The appointment came at a critical time for the Middle East, with Syria marking the fifth anniversary of its civil war, proxy wars between Saudi Arabia and Iran, and the battle against the Islamic State of Iraq and the Levant (ISIL, also known as ISIS) group raging across the region.
Aboul-Gheit, who has also served as Egypt’s ambassador to the United Nations, had been widely expected to win approval from the league members.
It is a long-held protocol that Egypt, as host of the Arab League, traditionally nominates the chief. The league has been almost exclusively led by Egyptians.

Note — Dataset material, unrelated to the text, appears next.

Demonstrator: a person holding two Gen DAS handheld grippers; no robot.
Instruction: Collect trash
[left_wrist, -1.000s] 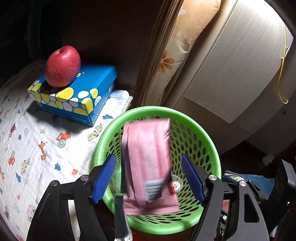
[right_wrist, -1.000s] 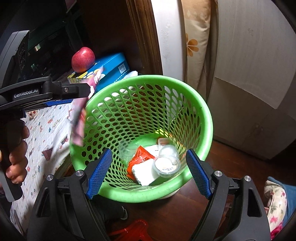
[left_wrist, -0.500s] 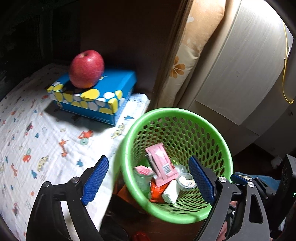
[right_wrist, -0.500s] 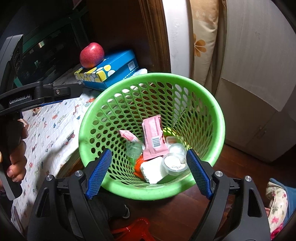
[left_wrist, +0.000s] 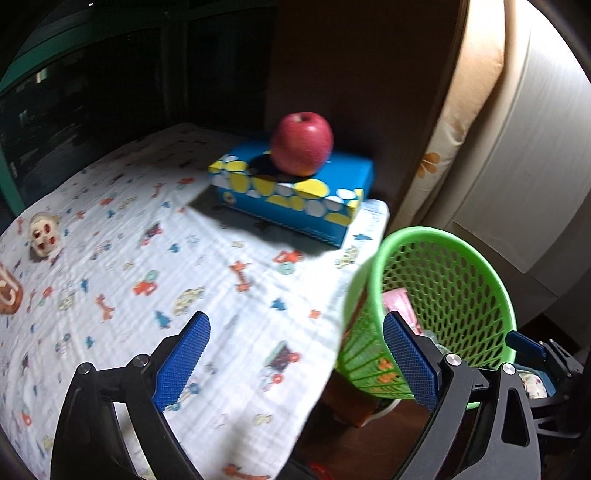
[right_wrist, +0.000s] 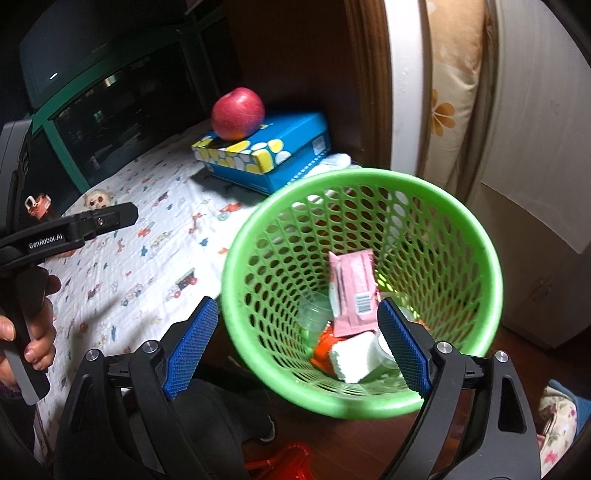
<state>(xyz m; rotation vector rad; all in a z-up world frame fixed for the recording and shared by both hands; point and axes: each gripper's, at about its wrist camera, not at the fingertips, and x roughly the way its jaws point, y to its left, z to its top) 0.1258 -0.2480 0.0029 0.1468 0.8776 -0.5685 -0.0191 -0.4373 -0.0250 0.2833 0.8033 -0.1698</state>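
While both are tilting downward, the left gripper (left_wrist: 295, 354) is opening empty over the patterned cloth (left_wrist: 155, 280); the right gripper (right_wrist: 297, 341) is opening empty, straddling the green basket's (right_wrist: 406, 184) near rim at lower centre.

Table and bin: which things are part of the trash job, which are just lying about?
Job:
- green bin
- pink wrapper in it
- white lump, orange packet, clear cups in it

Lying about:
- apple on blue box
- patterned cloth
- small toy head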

Bahrain’s Foreign Minister Khalid bin Ahmed Al Khalifa announced the decision after some last-minute wrangling over the appointment, saying that Aboul-Gheit would “serve a five-year term effective July 1” as secretary-general.
Diplomats told the AP news agency earlier on Thursday that Qatar and Sudan had opposed the choice of Aboul-Gheit, with Egypt and Saudi Arabia lobbying them to accept the choice.
Mohammed bin Abdulrahman Al-Thani, Qatar’s foreign minister, said its reservation “stems from reasons related to the character of the candidate,” and not with Egypt itself.
The secretary-general can be elected by obtaining a minimum two-thirds majority of member states, but the group prefers to have unanimous agreement.
Divisions have weakened the Arab League since the 2011 uprisings that toppled three longtime autocratic rulers but also sparked armed conflicts.
Past league chairmen have included pan-Arab nationalists such as Amr Moussa and the outgoing head, Nabil Elaraby.
Aboul-Gheit appointment appears to mark a shift as he is known to be a pragmatic diplomat with strong enmity for Islamist factions such as the Muslim Brotherhood and Hamas, which rules the Gaza Strip.